Before the end of the year, Walsh was replaced by John Elefante, who performed on Vinyl Confessions and wrote several songs for the album. After the subsequent concert tour later in 1982, however, Steinhardt followed Walsh in leaving Kansas. Citing Steinhardt's ongoing problems with substance abuse, Ehart has since recalled that "We'd been trying for ages to persuade Robby to clean up. In the end, we told him that he needed to go away for a while." His role was not replaced – the band was reduced to a five-piece for Drastic Measures. Livgren, the band's main songwriter to that point, contributed only three compositions to the 1983 release.

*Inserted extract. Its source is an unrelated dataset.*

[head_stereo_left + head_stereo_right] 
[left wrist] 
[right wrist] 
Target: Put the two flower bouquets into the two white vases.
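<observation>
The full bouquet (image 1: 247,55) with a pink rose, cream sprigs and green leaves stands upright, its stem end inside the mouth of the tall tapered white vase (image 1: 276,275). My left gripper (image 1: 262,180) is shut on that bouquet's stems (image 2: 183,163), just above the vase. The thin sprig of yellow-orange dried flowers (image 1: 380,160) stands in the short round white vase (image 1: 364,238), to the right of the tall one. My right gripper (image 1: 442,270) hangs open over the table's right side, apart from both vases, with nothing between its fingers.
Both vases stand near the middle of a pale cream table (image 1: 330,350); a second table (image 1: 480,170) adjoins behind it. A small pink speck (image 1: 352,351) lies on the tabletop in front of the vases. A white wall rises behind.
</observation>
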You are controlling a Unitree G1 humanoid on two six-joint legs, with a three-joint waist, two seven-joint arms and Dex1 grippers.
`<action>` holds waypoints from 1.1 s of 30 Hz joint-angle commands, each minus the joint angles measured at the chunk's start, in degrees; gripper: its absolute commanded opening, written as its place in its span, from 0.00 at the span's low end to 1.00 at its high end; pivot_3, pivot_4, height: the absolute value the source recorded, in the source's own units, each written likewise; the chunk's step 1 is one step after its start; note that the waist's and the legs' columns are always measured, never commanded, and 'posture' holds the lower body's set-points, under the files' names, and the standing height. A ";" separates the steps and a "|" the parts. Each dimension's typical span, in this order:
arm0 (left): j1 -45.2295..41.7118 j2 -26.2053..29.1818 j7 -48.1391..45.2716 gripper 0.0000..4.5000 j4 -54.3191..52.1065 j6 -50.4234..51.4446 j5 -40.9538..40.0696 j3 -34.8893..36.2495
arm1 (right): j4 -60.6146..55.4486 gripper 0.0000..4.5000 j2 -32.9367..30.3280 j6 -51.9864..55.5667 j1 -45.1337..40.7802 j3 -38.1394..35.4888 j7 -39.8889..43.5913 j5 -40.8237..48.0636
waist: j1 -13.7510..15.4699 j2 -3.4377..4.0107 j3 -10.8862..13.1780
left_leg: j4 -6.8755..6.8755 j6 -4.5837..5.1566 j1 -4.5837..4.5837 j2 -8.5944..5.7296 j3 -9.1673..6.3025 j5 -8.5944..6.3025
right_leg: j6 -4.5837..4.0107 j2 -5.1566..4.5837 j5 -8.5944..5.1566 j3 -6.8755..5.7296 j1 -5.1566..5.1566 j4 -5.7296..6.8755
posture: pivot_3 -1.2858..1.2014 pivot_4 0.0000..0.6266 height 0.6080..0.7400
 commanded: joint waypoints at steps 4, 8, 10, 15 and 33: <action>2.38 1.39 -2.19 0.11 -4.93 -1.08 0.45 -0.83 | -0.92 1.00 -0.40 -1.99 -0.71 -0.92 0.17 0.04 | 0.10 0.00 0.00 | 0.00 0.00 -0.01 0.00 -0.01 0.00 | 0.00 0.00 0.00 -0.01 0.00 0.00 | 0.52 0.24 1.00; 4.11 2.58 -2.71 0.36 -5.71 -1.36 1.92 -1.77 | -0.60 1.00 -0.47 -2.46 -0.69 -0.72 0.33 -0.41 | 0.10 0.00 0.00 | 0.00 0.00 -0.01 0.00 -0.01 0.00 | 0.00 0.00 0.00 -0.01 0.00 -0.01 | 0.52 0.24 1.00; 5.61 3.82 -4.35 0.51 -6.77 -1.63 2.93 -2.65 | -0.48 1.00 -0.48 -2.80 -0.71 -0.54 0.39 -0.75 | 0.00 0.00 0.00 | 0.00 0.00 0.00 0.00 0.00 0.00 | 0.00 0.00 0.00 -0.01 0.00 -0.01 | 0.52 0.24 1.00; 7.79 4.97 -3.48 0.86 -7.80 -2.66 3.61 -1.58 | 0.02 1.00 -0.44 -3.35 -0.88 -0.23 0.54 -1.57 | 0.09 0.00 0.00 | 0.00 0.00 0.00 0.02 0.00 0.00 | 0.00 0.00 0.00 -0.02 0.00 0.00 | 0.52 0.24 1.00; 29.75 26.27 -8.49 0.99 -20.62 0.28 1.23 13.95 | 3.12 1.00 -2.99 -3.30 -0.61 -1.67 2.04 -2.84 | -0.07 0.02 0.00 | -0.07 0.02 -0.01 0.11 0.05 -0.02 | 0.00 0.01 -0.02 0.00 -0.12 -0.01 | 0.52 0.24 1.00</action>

Six months after the release of Drastic Measures, both Livgren and Hope left Kansas to form AD, a Christian rock outfit. In 1984, the remaining trio of Elefante, Williams and Ehart recorded one song, "Perfect Lover", for the compilation album The Best of Kansas issued that year. During a tour of military bases organized by the United Service Organizations (USO) in March 1984, Elefante decided that he would leave Kansas to focus on his own Christian music. The singer claimed that the band's management threatened to take legal action against him if he left, recalling that "I remember having lunch ... with Kansas' management and attorney. They were working me over, giving me a real brow beating, and threatening to sue if I left the band. I finally said, 'Guys, I'm gone. This isn't the place for me anymore.' And that was it."

===1985–1999===
After around a year later, it was announced in July 1985 that Kansas had reformed with original vocalist Steve Walsh, who was then touring with Cheap Trick as their live keyboardist. Alongside returning members Rich Williams and Phil Ehart, the group replaced lead guitarist Kerry Livgren with Steve Morse of Dixie Dregs and his own eponymous band, and bassist Dave Hope with Billy Greer, a former bandmate of Walsh's from his post-Kansas group Streets. Morse recorded two albums with the group – Power and In the Spirit of Things – before leaving in 1989 to promote his third solo effort (the first under just his name) High Tension Wires.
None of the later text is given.